Parmi environ 20 000 cas de grippe relevés entre 2009 et 2014, les auteurs ont identifié 364 hospitalisations pour IM aigu entre 2008 et 2015, dont 20 cas sont survenus durant « l’intervalle à risque » (20 admissions par semaine) et 344 cas durant « l’intervalle de contrôle » (3,3 admissions par semaine). Ainsi, le risque d’IM aigu apparaît 6 fois plus élevé durant la première semaine de la grippe (période à risque) que durant la période de contrôle (un an avant la grippe et un an après). Une sous-analyse montre que le risque d’IM aigu est encore plus élevé avec une grippe de type B (risque multiplié par 10) qu’avec une grippe de type A (risque multiplié par 5). Les auteurs ont confirmé en outre que le risque d’IM n’est pas accru après les 7 premiers jours de la grippe.

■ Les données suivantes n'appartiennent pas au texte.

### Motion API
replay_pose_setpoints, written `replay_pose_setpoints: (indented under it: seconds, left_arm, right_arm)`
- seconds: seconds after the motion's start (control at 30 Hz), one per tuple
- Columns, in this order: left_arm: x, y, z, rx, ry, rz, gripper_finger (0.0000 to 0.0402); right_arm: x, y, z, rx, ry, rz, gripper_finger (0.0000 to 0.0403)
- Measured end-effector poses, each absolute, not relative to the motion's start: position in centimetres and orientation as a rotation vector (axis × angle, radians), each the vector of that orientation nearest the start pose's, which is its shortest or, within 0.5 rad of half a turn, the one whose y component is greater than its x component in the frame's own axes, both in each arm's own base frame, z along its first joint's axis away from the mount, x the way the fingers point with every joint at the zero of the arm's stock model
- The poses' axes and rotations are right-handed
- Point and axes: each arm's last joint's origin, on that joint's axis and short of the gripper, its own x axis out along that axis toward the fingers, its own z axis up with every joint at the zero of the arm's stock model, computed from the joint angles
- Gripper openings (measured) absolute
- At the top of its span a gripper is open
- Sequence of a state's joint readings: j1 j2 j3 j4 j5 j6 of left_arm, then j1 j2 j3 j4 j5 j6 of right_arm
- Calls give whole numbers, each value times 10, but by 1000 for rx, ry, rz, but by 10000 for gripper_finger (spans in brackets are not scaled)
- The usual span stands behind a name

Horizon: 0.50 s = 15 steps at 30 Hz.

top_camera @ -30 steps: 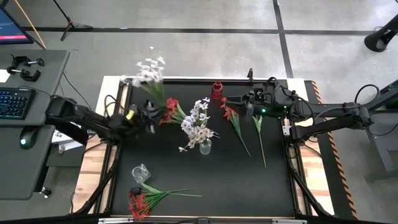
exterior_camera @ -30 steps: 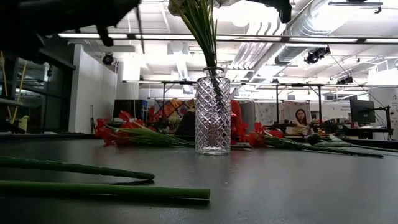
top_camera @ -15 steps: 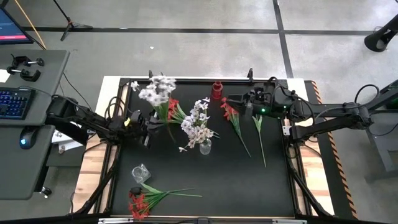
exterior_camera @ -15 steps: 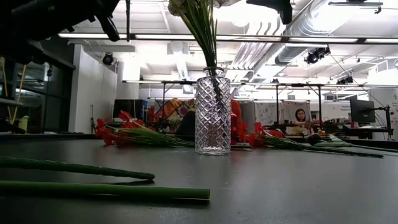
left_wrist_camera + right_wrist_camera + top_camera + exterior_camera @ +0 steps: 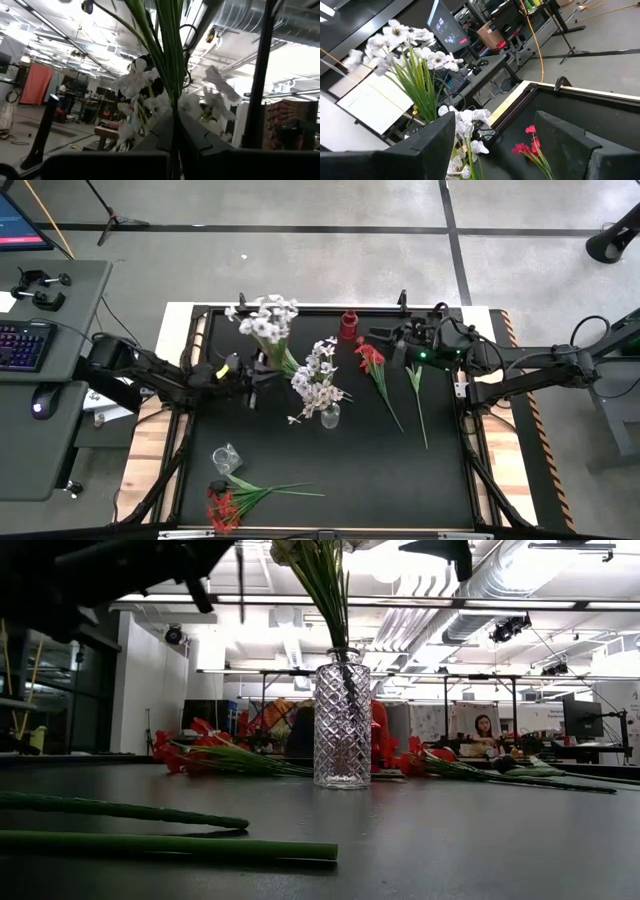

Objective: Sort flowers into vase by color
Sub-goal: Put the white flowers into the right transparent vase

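My left gripper point(image 5: 258, 373) is shut on a bunch of white flowers point(image 5: 263, 318) left of the clear cut-glass vase point(image 5: 329, 417), which shows in the low view as the vase point(image 5: 342, 720). That vase holds white flowers point(image 5: 318, 376). A red flower point(image 5: 371, 360) and a green stem point(image 5: 418, 392) lie flat on the mat at the far right. My right gripper point(image 5: 502, 145) hovers open above the red flower's bloom end and touches nothing. More red flowers point(image 5: 226, 505) lie at the near left. My left gripper pinches the bunch's green stems point(image 5: 171, 102) between its two fingers point(image 5: 192, 137), low on the stems. The fingers come from the table's left, slanting up. The bunch is lifted clear of the table, its stems rising past the fingertips and its white blooms point(image 5: 134, 82) leaning toward the far edge.
A small red vase point(image 5: 349, 326) stands at the far edge. A clear glass point(image 5: 226, 458) lies at the near left, above the red flowers. Two long green stems point(image 5: 150, 830) lie close to the low camera. Bare black mat point(image 5: 400, 480) lies at the near right.
My left gripper has moved toward the table's right, closer to the clear vase, still shut on the white bunch. The bunch has swung with it: its blooms have shifted right and nearer, from beyond the far-left corner to over the mat's far edge.
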State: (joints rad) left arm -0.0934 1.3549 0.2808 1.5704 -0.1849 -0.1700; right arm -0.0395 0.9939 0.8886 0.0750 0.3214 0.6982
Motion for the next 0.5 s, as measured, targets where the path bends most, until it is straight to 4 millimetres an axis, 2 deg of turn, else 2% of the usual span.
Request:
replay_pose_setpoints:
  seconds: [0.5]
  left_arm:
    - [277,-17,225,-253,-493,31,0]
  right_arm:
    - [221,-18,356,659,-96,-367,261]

Les autres virus respiratoires aussi

Par ailleurs, confie au « Quotidien » le Dr Kwong, « nous avons été surpris de constater que le virus respiratoire syncytial et d'autres virus respiratoires sont également associés à un risque accru d'IM aigu. Nous nous attendions à constater seulement un risque accru de grippe mais notre étude démontre que la grippe est l'un des nombreux agents pathogènes respiratoires pouvant déclencher un IM aigu ». Ainsi, une infection par le virus respiratoire syncytial (VRS) multiplie le risque par 3,5, et les autres virus respiratoires sont associés à un risque d’IM aigu 2,7 fois plus élevé. Ces résultats, conviennent les auteurs, pourraient ne s’appliquer qu’aux infections respiratoires suffisamment sévères pour demander un test de diagnostic virologique.
En conclusion, « les personnes à risque cardiaque devraient prendre des précautions pour se garder des infections respiratoires, et particulièrement de la grippe, en recourant à des mesures comme la vaccination et le lavage des mains », estime le Dr Kwong. Les chercheurs ajoutent que les patients ne devraient pas tarder à se faire examiner s’ils ont des symptômes cardiaques notamment dans la première semaine d'une infection respiratoire aiguë.

New England Journal of Medicine, 25 janvier 2018, Kwong et coll.